■ Action item
Copy exactly the stretch of data below from the line with "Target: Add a" through the line with "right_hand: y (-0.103", including both of those lines.

Dataset records
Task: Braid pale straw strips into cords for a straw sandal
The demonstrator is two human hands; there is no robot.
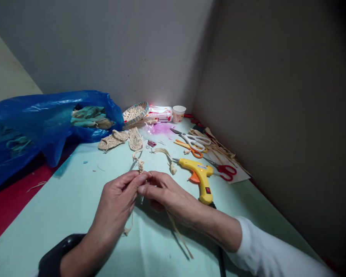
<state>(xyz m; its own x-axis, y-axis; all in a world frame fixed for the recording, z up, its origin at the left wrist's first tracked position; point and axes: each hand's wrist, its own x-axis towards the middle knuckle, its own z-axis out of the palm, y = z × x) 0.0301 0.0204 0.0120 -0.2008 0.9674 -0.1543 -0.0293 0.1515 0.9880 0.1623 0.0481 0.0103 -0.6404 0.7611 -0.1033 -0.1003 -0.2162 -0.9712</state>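
Observation:
My left hand (pixel 115 206) and my right hand (pixel 165 196) meet fingertip to fingertip over the pale green table (pixel 75 192). Both pinch a braided straw cord (pixel 140 165) that runs up from my fingers to a small woven straw sole (pixel 135 139). Loose straw strips (pixel 178 232) hang down from under my hands onto the table. A second woven straw piece (pixel 113 140) lies left of the sole.
A yellow glue gun (pixel 200 177) lies right of my hands. Beyond it are red-handled scissors (pixel 226 171), white scissors (pixel 194 140) and orange scissors (pixel 190 149). A blue plastic bag (pixel 40 123) of husks fills the left. A woven basket (pixel 135 113), wipes pack (pixel 160 113) and cup (pixel 178 113) stand by the wall.

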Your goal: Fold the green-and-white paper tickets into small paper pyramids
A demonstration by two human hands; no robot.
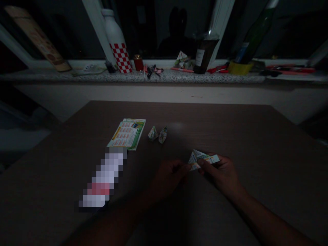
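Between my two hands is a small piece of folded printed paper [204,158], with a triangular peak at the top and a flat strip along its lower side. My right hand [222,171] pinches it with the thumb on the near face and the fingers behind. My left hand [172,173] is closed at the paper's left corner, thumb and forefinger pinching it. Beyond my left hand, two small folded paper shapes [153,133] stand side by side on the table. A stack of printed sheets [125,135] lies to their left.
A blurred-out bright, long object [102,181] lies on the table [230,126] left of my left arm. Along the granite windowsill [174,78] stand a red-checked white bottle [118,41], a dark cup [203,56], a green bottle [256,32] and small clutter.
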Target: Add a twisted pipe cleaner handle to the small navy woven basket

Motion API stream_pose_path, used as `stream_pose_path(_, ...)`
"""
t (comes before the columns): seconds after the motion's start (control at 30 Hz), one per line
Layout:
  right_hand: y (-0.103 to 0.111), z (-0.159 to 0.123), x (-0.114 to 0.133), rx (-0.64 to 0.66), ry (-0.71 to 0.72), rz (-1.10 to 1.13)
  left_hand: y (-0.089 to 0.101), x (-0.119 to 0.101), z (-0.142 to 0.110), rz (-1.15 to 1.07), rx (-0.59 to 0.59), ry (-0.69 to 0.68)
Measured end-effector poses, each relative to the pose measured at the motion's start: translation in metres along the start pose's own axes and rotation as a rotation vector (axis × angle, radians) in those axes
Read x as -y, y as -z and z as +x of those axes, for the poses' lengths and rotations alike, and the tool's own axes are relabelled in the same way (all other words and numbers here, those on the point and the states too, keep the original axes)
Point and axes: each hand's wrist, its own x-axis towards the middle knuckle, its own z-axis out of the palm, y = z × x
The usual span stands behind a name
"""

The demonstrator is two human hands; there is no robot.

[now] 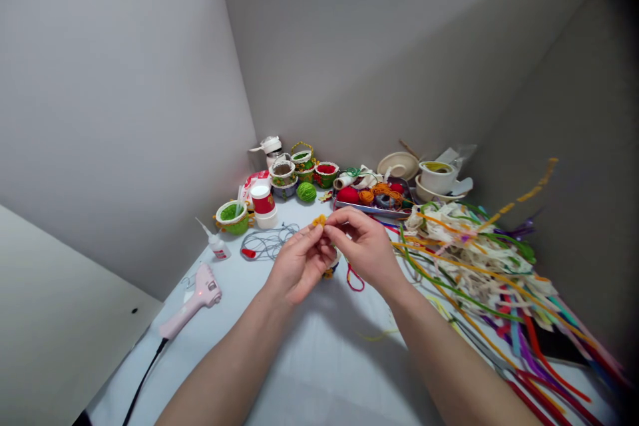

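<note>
A small curled yellow pipe-cleaner piece [319, 220] sticks up between my fingertips above the table's middle. My left hand [302, 259] pinches it between thumb and fingers. My right hand [362, 246] is closed too, its thumb and fingertips meeting the piece from the right. Most of the piece is hidden by my fingers. Under my hands, a partly covered item with yellow and dark blue parts [328, 273] stands on the table. A looped red cord [355, 278] lies just right of it.
Left are a pink glue gun [192, 303], a small glue bottle [218, 246] and grey cord [267, 243]. Small decorated baskets [283, 174] and a green yarn ball [306, 192] stand behind. A tray [374, 211] holds yarn. Pipe cleaners and fabric strips [464, 253] heap up on the right.
</note>
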Motion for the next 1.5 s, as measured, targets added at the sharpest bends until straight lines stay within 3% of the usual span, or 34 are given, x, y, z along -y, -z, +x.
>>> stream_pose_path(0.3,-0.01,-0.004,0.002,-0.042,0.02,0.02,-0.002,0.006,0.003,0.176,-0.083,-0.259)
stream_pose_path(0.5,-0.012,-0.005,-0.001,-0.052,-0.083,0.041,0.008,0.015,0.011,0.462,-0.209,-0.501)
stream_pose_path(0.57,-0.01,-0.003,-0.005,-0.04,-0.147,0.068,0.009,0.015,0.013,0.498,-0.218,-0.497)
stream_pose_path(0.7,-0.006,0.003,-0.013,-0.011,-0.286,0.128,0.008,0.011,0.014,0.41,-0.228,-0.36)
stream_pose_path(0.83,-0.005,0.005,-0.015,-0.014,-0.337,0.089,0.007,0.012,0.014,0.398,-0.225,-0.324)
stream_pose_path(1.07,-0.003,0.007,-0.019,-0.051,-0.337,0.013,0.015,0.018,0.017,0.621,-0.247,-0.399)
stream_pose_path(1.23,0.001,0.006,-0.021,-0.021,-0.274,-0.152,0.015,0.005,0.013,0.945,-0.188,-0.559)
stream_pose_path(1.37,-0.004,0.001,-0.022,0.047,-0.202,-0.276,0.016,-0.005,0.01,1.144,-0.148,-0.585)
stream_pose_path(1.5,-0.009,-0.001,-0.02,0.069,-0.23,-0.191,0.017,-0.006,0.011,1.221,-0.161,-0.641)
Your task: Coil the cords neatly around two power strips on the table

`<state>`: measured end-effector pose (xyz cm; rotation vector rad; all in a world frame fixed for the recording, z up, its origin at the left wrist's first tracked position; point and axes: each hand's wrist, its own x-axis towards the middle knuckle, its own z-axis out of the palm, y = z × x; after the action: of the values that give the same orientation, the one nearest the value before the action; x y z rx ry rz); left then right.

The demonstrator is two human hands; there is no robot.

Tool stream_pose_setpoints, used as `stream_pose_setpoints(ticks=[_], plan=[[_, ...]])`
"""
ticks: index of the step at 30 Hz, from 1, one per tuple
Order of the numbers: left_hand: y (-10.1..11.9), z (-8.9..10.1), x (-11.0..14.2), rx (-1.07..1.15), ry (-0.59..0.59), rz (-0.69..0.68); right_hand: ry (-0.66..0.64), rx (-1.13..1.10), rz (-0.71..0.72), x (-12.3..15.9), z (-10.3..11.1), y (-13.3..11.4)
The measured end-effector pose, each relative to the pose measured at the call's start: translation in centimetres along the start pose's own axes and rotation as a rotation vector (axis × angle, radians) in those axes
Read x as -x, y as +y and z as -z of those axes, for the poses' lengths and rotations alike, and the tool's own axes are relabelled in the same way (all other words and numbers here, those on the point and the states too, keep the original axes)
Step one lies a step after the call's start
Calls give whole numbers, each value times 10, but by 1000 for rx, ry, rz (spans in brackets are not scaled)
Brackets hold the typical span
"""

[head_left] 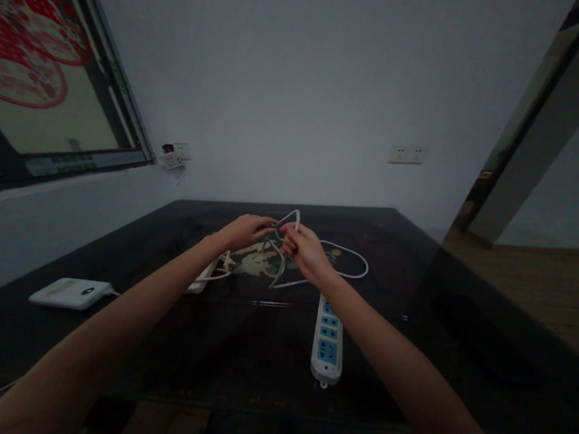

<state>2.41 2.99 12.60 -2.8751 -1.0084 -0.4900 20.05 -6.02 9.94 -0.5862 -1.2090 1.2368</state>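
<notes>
My left hand (245, 230) and my right hand (303, 250) are raised together over the middle of a dark table (415, 280). Both are closed on loops of a white cable (350, 270). The cable bends up in a loop between my fingertips and trails in a wide curve to the right on the table. It runs to a white power strip (328, 340) with blue sockets, which lies flat near my right forearm.
A second white strip or plug (203, 278) lies under my left wrist. A flat white device (70, 292) sits at the table's left edge. Wall sockets (407, 154) are on the far wall, and a window (43, 90) is at the left.
</notes>
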Motion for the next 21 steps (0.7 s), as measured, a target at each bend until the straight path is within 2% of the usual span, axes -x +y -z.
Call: stream_pose_setpoints(ticks=[3,7,13,21], plan=[[-23,-7,14,-65,-40,-52,141,-49,54,-11,36,-20],[-46,-20,28,-168,-132,59,223,-62,75,-20,70,-35],[-68,-31,34,-283,-140,310,202,-49,75,-18,76,-54],[-82,-42,25,-333,-101,535,55,-27,132,-1,86,-110]])
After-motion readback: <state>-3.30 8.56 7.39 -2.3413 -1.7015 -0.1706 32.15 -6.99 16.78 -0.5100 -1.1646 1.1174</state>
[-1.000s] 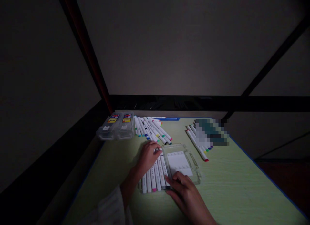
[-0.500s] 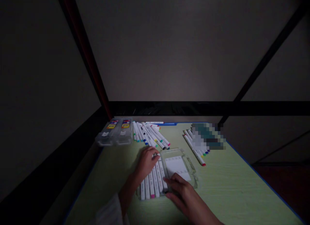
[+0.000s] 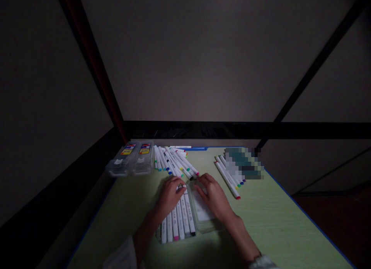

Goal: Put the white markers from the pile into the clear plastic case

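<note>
An open clear plastic case (image 3: 199, 227) lies on the table. In its left half is a row of white markers (image 3: 180, 219), one with a pink end and one with a black end. My left hand (image 3: 171, 195) covers the far ends of this row, thumb and fingers closed around a marker there. Over the right half, which has a white card (image 3: 199, 207) inside, hangs my right hand (image 3: 213, 197). Its thumb and fingers are apart with nothing seen between them, fingertips close to the loose marker pile (image 3: 176, 161).
Two shut clear cases (image 3: 142, 164) with colourful labels stand at the back left of the pale green table (image 3: 269, 219). More markers (image 3: 227, 180) lie at the right beside a pixelated patch. A blue strip (image 3: 199, 148) and a single marker (image 3: 180, 147) lie along the back edge.
My right hand has left the near end of the marker row and moved away from me, over the case's right half. My left hand stays at the far ends. The view has shifted slightly.
</note>
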Tool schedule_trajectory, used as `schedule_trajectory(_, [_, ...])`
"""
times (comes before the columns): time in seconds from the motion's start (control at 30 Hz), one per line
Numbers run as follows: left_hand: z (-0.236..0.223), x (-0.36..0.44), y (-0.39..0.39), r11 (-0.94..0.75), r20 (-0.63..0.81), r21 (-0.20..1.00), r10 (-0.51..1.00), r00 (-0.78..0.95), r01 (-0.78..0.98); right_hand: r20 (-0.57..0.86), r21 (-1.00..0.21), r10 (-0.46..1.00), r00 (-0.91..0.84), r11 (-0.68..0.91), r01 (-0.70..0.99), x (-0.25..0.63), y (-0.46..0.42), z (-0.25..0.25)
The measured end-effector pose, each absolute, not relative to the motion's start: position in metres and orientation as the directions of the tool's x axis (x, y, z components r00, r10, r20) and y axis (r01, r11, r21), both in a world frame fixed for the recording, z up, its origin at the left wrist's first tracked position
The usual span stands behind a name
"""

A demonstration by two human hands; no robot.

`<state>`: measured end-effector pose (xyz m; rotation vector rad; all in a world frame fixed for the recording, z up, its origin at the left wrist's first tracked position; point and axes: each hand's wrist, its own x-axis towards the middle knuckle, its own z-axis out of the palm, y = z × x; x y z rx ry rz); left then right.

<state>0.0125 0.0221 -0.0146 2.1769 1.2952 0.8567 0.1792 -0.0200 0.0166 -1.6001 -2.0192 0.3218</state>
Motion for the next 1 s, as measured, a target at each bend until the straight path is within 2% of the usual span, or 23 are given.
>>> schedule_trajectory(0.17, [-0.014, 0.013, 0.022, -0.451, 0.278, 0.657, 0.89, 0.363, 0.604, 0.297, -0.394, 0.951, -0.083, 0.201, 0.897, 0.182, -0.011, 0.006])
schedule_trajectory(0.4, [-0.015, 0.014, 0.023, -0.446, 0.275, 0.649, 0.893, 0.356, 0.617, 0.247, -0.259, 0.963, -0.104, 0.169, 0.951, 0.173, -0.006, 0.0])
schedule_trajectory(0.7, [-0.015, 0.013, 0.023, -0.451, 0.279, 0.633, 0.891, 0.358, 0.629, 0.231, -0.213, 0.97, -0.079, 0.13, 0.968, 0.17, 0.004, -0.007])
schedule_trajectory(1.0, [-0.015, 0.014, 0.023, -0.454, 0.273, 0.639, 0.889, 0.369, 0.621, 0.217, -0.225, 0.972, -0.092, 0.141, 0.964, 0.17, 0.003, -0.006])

■ Response to this exercise
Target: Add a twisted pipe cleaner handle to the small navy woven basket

Motion API stream_pose_path, used as `stream_pose_path(_, ...)`
"""
t (comes before the columns): seconds after the motion's start (control at 30 Hz), one per line
Layout:
  right_hand: y (-0.103 to 0.111), z (-0.159 to 0.123), x (-0.114 to 0.133), rx (-0.64 to 0.66), ry (-0.71 to 0.72), rz (-1.10 to 1.13)

No additional output will be given.